I think so.  I think you need to seek mentors out.  I don’t think mentors will seek you out.  I don’t think an older, wiser person is going to come to you and say, ‘Let me be your mentor’.  I think it is the other way around.  I don’t think you ever outgrow your need for a mentor.  I am reminded all the time of Fred Smith, the business leader in Houston, who died recently.  He had that stable of Zig Ziglar, Bill Glass, and on and on.  These were men in their late 70s and 80s who did nothing until they checked with Fred.  Even at their age and level of accomplishment they referred to Fred Smith as their mentor.  So, I don’t think there is ever that point when you don’t need a mentor.  I think you can have more than one.  You might have a mentor in your area of business.  You might have another one in your religious life.  You might have one in the area of marriage, or perhaps with children.  I think it helps to have one in your field.  And I think your mentor should be someone of the same sex.

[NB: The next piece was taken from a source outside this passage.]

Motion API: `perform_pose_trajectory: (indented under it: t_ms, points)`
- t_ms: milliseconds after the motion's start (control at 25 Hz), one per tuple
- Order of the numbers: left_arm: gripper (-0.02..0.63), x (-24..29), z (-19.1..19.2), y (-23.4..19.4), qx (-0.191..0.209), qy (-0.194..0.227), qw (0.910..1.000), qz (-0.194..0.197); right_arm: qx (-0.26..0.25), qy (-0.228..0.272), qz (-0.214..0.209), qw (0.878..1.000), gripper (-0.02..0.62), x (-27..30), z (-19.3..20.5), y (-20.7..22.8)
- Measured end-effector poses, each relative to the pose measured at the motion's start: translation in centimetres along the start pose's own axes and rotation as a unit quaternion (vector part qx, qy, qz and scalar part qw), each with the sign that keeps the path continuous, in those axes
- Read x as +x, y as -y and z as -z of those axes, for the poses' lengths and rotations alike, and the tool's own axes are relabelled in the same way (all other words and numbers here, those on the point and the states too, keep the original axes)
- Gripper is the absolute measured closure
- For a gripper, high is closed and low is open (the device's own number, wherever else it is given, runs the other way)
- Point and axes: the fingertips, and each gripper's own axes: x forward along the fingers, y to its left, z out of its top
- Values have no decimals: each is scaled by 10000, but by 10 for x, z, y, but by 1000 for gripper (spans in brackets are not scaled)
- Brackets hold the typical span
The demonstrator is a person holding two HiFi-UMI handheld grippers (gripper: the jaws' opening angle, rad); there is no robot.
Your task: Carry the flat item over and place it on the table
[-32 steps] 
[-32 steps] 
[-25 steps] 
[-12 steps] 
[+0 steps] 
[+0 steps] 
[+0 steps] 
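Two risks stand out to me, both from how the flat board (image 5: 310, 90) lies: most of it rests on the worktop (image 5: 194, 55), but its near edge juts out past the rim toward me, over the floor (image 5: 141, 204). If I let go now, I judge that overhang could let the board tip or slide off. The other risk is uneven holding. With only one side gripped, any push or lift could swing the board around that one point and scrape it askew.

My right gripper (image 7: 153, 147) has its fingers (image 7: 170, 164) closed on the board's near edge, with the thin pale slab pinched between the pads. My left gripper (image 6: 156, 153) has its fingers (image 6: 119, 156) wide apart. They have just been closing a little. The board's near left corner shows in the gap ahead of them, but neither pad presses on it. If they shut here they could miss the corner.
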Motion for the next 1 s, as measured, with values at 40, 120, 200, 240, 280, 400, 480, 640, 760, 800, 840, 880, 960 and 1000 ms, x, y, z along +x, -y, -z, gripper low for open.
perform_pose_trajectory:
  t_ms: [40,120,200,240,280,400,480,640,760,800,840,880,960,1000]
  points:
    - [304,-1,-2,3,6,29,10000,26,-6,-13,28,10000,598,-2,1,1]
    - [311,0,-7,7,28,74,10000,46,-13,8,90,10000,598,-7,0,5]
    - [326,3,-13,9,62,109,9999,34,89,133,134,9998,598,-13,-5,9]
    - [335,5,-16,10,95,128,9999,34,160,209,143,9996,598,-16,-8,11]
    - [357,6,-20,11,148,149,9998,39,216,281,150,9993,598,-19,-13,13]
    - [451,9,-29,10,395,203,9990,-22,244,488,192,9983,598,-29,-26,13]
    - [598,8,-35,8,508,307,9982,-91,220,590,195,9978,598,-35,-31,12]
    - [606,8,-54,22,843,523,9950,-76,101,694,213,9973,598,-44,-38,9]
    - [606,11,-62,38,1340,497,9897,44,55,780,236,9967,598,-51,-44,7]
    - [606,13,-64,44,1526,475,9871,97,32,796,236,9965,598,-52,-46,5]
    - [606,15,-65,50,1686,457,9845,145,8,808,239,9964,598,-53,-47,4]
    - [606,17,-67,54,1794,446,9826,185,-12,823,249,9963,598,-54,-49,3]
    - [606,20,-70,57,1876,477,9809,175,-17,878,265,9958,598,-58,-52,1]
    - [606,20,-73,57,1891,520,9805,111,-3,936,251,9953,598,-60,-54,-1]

Can someone not have wisdom and still be successful?

Yes, but I think it depends on the definition of success.  I think there are many wealthy people who you wonder how in the world did they achieve this level of success?  They are loose cannons, they are out there doing stupid things.  So, if having a lot of money is your definition of success than yes, it is possible to have success without being wise.  I think success really does not come with money earned or fame or fortune or power.  At the end of the day it is all about what you are doing with your children, for society, what contributions are you making to your community, what difference are you making in the world, and how are you helping the lives of other people.

Where do you get wisdom?  From what source do you acquire it from?

Number one, you ask the Lord for it.  Those early verses of James 1 are so important – Any man who lacks wisdom let him ask for it and God promises He will give it liberally.  He won’t scold you for it.  That is enough wisdom for today.  You can have as much as you want.  Secondly, you need to hang around wise people.  You seek wise people and stay away from fools.  Hang around people who have great wisdom regardless of their age.  Number three, you practice using wisdom in doing wise things.  I think it is like any other skill, the more you do it the better you are going to get at it.  I use that wonderful statement from Andy Stanley, who wrote a book called “The Best Question Ever”.  The best question ever is what is the wise thing for me to do?  The fourth way to get wisdom is to read.  There is so much packed between the covers of books – to study the life of George Washington, Abraham Lincoln, Mother Theresa, Winston Churchill, Walt Disney, and on and on.  All that they learned, all that they have to dispense, their biographies are just filled with wisdom.  The opportunities are endless.  I really encourage people to study wise minds from the past.  There is so much you can learn from people like leadership, humility, and character.

Let’s say you are working on these six principles that you write about and you are really trying to apply them to your life and nothing seems to be happening.  You don’t feel like you are improving.  What then?

This is a lifetime pursuit.  I don’t think there are any short term fixes in life.  I have learned that you are never there, you never arrive.  I am 68 years old and I am still trying to make it, trying to get a book to work, still trying to get a second championship ring, still trying to improve myself as a public speaker, and still trying to cut my time in my marathon running.  I constantly tell people you are never there.  You are always building your resume.  You will never be at the point where you feel you have achieved everything in life there is to achieve.  These six principles are the same way.  I am still trying to control those things I have control over.  I’m still trying to be patient.  I’m still trying to get experience.  Hopefully, I will be better next year than I was this year.  I think Colorado Rockies manager Clint Hurdle said it best when he said, “Lord, keep me a simple man in a complex world.”